REQUIRED WORK -> For the data below, give the number of lines that include the word "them" and nothing else.

= = = =

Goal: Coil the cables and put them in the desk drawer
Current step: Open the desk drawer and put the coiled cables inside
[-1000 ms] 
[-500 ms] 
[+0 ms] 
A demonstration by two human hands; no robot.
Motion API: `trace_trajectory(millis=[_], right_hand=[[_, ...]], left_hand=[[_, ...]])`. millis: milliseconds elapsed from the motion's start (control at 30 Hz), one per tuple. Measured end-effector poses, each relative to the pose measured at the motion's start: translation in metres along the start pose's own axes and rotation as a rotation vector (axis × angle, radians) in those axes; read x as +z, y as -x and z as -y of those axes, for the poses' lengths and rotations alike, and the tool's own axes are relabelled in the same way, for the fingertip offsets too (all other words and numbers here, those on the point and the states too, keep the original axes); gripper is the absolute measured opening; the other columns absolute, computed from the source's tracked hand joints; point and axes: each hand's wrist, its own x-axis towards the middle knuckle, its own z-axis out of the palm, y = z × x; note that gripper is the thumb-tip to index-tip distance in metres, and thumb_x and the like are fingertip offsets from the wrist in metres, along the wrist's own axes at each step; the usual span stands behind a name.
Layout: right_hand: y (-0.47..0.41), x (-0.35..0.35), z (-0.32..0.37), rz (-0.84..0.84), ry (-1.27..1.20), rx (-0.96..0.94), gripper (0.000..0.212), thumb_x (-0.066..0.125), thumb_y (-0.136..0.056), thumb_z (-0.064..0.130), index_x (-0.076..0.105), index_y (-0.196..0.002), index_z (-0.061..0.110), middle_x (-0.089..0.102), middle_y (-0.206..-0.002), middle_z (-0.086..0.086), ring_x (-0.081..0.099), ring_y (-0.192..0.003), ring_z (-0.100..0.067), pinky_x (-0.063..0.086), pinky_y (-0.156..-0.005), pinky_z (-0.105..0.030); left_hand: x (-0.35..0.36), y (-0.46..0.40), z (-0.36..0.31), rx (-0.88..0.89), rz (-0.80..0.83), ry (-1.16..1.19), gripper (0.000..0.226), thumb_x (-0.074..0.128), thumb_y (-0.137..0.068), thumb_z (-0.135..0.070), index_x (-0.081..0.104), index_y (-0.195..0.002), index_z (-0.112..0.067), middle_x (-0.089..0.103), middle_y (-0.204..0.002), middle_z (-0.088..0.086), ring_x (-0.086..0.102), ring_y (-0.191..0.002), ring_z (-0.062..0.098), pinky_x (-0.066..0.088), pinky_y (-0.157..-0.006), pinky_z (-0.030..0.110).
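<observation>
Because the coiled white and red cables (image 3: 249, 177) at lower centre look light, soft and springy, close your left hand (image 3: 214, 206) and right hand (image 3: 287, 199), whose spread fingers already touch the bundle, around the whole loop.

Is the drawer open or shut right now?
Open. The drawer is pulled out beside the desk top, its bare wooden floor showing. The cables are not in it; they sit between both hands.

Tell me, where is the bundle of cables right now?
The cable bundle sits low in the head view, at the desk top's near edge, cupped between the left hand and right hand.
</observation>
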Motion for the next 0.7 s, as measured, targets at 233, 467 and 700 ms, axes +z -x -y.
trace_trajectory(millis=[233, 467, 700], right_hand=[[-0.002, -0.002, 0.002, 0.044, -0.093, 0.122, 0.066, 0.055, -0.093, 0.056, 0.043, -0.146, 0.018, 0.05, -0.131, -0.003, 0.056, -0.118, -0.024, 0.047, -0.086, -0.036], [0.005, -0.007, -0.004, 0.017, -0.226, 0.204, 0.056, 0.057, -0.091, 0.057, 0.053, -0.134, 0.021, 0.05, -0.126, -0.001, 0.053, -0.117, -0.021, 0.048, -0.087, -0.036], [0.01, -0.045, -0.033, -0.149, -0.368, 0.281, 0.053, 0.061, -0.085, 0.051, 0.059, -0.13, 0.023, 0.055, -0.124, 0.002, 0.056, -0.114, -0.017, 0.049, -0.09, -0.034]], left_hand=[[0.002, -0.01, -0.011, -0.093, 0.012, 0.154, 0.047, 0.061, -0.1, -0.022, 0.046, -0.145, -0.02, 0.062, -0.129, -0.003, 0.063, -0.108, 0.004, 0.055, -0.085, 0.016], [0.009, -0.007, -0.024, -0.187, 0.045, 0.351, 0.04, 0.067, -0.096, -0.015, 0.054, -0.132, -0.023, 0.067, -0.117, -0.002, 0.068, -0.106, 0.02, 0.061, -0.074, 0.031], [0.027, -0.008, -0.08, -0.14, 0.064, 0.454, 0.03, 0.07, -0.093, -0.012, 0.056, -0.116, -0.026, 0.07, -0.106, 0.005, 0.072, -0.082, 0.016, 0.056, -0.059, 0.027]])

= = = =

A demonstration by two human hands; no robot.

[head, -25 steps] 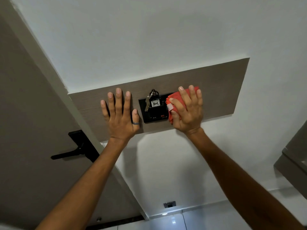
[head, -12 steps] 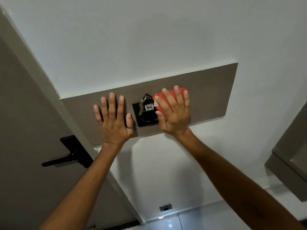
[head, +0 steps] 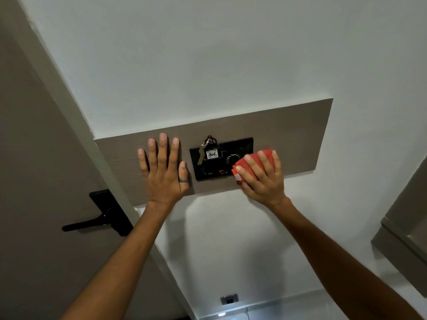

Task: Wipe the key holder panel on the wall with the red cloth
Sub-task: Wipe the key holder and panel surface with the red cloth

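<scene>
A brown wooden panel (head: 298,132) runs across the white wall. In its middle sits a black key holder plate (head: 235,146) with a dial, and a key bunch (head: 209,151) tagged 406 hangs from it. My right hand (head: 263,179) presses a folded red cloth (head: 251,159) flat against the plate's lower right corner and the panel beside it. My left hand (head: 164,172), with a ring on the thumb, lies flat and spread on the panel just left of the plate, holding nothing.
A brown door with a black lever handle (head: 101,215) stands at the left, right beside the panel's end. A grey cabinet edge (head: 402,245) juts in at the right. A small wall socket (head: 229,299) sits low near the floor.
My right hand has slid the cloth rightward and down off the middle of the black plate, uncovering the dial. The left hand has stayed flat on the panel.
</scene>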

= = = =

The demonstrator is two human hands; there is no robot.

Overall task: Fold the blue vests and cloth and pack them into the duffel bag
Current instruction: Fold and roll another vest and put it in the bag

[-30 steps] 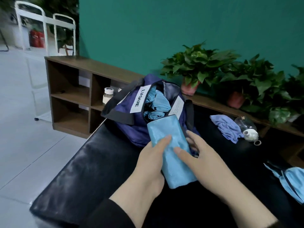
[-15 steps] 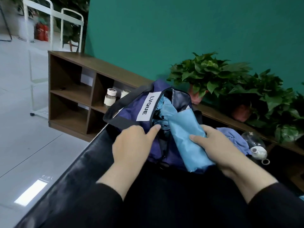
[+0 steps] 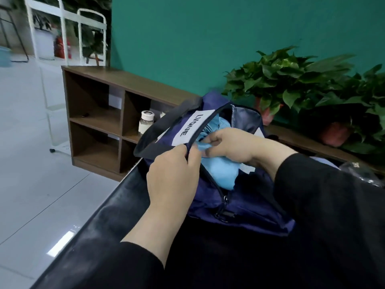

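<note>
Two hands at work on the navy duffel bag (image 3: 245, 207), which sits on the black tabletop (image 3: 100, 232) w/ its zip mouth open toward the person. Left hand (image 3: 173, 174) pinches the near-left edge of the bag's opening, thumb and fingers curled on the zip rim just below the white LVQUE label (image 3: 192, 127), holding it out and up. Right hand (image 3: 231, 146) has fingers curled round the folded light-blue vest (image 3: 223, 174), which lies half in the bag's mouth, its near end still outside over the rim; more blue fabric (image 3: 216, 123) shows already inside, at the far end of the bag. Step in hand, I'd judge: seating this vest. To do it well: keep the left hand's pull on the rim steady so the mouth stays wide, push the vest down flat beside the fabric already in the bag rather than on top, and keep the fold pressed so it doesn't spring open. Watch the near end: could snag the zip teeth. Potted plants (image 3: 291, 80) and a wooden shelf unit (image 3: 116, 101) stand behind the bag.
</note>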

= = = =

WRITTEN RESPONSE -> 2